> _WORK TASK_: The data below is to be retyped exactly, line by line.

> _DATASET CONTENT_:
+--

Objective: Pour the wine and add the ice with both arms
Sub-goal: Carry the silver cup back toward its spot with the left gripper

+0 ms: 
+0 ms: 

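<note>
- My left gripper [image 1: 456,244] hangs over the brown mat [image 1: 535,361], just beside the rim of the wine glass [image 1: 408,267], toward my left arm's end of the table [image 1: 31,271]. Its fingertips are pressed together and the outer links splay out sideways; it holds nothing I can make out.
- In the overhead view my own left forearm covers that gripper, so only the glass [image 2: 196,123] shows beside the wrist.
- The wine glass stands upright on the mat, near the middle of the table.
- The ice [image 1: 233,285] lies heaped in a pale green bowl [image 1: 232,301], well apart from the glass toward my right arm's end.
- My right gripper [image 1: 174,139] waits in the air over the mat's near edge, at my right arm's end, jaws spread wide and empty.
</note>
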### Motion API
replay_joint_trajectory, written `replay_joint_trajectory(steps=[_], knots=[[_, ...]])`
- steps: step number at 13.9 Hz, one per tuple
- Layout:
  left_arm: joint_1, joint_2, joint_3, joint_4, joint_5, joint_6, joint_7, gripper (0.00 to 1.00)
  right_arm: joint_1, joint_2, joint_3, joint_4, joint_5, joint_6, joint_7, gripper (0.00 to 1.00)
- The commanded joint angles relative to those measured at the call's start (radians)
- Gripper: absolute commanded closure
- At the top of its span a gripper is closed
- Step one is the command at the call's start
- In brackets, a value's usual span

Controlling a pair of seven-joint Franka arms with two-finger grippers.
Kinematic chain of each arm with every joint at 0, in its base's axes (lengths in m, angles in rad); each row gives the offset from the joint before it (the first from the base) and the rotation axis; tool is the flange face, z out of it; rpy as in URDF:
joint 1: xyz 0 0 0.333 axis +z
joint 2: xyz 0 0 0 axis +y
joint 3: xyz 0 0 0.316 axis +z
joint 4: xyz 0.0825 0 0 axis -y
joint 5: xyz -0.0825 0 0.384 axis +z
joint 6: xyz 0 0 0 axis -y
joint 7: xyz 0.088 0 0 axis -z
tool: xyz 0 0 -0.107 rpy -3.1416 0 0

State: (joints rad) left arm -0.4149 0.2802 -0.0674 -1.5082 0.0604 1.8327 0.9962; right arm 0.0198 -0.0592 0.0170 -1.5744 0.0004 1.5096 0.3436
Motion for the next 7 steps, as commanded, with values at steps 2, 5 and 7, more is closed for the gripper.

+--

> _COMPLETED EXERCISE_:
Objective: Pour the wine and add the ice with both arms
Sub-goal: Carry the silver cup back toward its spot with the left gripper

+0 ms: 
+0 ms: 

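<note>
- My left gripper [image 1: 456,244] hangs over the brown mat [image 1: 535,361], just beside the rim of the wine glass [image 1: 408,267], toward my left arm's end of the table [image 1: 31,271]. Its fingertips are pressed together and the outer links splay out sideways; it holds nothing I can make out.
- In the overhead view my own left forearm covers that gripper, so only the glass [image 2: 196,123] shows beside the wrist.
- The wine glass stands upright on the mat, near the middle of the table.
- The ice [image 1: 233,285] lies heaped in a pale green bowl [image 1: 232,301], well apart from the glass toward my right arm's end.
- My right gripper [image 1: 174,139] waits in the air over the mat's near edge, at my right arm's end, jaws spread wide and empty.
</note>
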### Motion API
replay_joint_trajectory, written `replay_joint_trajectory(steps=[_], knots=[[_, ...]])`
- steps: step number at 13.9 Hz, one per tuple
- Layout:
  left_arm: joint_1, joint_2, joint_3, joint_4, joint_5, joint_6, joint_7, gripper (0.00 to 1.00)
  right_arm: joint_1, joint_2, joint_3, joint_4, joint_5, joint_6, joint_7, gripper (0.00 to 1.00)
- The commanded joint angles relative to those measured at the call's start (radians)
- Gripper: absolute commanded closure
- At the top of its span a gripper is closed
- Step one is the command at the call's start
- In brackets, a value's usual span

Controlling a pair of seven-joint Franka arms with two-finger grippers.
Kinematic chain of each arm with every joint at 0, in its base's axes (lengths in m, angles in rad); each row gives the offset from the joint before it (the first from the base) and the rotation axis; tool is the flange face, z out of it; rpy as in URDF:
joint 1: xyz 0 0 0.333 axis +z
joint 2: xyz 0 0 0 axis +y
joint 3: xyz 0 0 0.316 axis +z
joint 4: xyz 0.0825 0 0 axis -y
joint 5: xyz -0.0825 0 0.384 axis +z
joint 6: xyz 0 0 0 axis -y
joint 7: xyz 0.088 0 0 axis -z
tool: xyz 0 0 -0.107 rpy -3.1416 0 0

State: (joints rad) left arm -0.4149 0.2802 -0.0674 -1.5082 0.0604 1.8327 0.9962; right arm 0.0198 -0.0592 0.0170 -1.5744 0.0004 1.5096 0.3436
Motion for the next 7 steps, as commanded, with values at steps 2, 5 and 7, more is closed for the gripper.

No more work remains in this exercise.